Step 5. The statement ‘N = N + 1’ is an instruction that tells the computer to change the value held in N to one greater than it was previously. Try the program in the screenshot above to see some other arithmetic functions, namely subtract (-), multiply (*), divide (/) and ‘raise to the power of’ (^).
Step 6. Create a new program and enter the code shown above. Work out what you think the answer will be, then click Run. You probably added 10 and 2, which makes 12, then multiplied it by 4, resulting in 48. In fact, the answer is 18. Basic completes multiplications and divisions before additions and subtractions.
Step 7. The GOTO instruction tells the PC to jump to a specified line number. SmallBasic also uses the IF statement, allowing you to have multiple conditions. For example, ‘IF N = 10 AND K = 0 THEN GOTO 50’. We’re also introducing the INPUT statement and END. Strictly speaking, all programs should end with END.
Step 8. GOTO can generate loops, but FOR and NEXT provide a better solution. The code between the two statements is executed for each value of the variable in the FOR statement (our program displays numbers from 1 to 10 and their squares). You can also specify a step in FOR, such as ‘FOR N = 2 TO 100 STEP 2’.
Step 9. In step 2 we saw a syntax error. This type of error is picked up before you try to run a program; others are encountered only when a program is run. The above program illustrates this – have a go yourself. It will work fine until 1 equals 0 and the program is unable to divide by zero.
Step 10. Here’s another error. Run the program and enter ‘1’ when prompted. It will terminate properly. Run it again and enter ‘0.3’. The program won’t end because N never equals 10. Click BRK in the status bar to force it to stop. Noting that RUN has changed to BRK proves a program is running, possibly in an infinite loop.

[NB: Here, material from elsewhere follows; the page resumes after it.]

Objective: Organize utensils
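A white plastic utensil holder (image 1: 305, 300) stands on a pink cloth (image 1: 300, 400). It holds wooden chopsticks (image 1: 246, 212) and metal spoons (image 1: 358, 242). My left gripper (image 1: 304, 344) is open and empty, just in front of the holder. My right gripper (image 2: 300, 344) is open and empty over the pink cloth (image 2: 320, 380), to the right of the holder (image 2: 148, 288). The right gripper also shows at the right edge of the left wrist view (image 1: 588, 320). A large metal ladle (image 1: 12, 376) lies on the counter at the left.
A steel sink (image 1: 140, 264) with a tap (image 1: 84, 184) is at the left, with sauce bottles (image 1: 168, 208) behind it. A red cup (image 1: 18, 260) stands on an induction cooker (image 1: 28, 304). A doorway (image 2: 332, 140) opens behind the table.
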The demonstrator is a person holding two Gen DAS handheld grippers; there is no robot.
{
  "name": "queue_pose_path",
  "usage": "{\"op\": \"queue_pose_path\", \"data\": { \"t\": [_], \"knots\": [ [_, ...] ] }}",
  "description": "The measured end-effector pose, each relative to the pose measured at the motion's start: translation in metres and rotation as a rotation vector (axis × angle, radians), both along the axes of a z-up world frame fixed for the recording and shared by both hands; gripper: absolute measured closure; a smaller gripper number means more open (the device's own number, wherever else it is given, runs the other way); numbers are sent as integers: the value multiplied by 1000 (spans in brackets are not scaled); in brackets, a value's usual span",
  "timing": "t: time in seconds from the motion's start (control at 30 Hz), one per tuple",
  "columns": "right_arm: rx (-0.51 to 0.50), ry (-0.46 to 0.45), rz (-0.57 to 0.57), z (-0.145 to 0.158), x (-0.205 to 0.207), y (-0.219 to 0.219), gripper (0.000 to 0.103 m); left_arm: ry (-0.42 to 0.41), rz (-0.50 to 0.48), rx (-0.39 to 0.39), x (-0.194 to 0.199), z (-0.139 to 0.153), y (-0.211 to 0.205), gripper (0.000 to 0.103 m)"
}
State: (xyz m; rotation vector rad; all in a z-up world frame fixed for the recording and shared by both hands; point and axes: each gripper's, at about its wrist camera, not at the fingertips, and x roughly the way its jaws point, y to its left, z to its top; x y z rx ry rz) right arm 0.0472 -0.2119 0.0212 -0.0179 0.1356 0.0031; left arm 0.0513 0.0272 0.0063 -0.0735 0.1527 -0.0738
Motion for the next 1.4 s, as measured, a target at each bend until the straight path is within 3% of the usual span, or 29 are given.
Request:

Step 11. Programs sometimes require data that can be read from an external file or included in the program as DATA statements and accessed using the READ statement. You can include as many values as you want on a DATA statement. This program would work the same way if all the values were in one long DATA statement.
Step 12. Using DATA and READ saved us using lots of assignment statements (such as X = 108), but it doesn’t produce a very exciting or useful result. Change the first PRINT statement to ’20 SET X, Y COLOR 5’ and the second to ’50 LINE X, Y COLOR 5’. Check the Output tab matches the screenshot below.
Step 13. Add ‘1 REM’ as the first line of the program and run it again. It’ll work exactly the same. REM (remark) statements are ignored, but useful for adding comments. Get into the habit of including REM statements – they make your programs far easier to understand if you want to change them later.
Step 14. If you want to use values in the DATA statement more than once, use the RESTORE statement. This causes the next READ to return to the specified line (for example, RESTORE 100). Now try it: modify the program to draw two or more of these symbols, each offset by 10 pixels using a FOR/NEXT loop.